Important Additional Information and Where to Find It

This communication is being made in connection with the transaction. In connection with the transaction, the Company will file a proxy statement on Schedule 14A and certain other documents regarding the transaction with the SEC. Promptly after filing its definitive proxy statement with the SEC, the definitive proxy statement will be mailed to stockholders of the Company. This communication does not constitute an offer to sell or the solicitation of an offer to buy any securities. BEFORE MAKING ANY VOTING OR INVESTMENT DECISION, COMPANY STOCKHOLDERS ARE URGED TO READ THE PROXY STATEMENT THAT WILL BE FILED BY THE COMPANY WITH THE SEC (INCLUDING ANY AMENDMENTS OR SUPPLEMENTS THERETO) AND ANY OTHER RELEVANT DOCUMENTS THAT ARE FILED OR WILL BE FILED WITH THE SEC CAREFULLY AND IN THEIR ENTIRETY WHEN THEY BECOME AVAILABLE BECAUSE THEY WILL CONTAIN IMPORTANT INFORMATION ABOUT THE TRANSACTION. Company stockholders will be able to obtain, free of charge, copies of such documents filed by the Company when filed with the SEC in connection with the transaction at the SEC’s website (http://www.sec.gov). In addition, the Company’s stockholders will be able to obtain, free of charge, copies of such documents filed by the Company at the Company’s website (www.aircommunities.com). Alternatively, these documents, when available, can be obtained free of charge from the Company upon written request to the Company at 4582 South Ulster Street, Suite 1700, Denver, Colorado 80237.

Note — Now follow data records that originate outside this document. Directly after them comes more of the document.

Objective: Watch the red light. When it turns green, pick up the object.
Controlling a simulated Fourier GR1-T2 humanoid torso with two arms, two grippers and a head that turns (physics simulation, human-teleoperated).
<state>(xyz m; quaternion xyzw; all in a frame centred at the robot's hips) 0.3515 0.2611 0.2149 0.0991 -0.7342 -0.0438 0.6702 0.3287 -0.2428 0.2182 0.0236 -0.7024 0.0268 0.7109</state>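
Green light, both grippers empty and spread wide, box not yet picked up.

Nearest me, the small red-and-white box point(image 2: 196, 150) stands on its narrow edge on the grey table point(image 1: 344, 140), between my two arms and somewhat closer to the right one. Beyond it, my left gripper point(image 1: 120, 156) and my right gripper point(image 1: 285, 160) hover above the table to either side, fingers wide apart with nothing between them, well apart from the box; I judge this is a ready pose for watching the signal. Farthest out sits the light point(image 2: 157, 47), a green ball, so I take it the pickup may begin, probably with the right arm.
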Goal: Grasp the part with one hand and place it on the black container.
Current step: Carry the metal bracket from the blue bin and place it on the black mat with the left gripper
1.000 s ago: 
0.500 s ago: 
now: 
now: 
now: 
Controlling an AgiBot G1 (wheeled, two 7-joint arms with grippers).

Participants in the Solicitation

The Company and certain of its directors, executive officers and other employees may be deemed to be participants in the solicitation of proxies from stockholders of the Company in connection with the transaction. Additional information regarding the identity of the participants, and their respective direct and indirect interests in the transaction, by security holdings or otherwise, will be set forth in the proxy statement and other relevant materials to be filed with the SEC in connection with the transaction (if and when they become available). You may obtain free copies of these documents using the sources indicated above.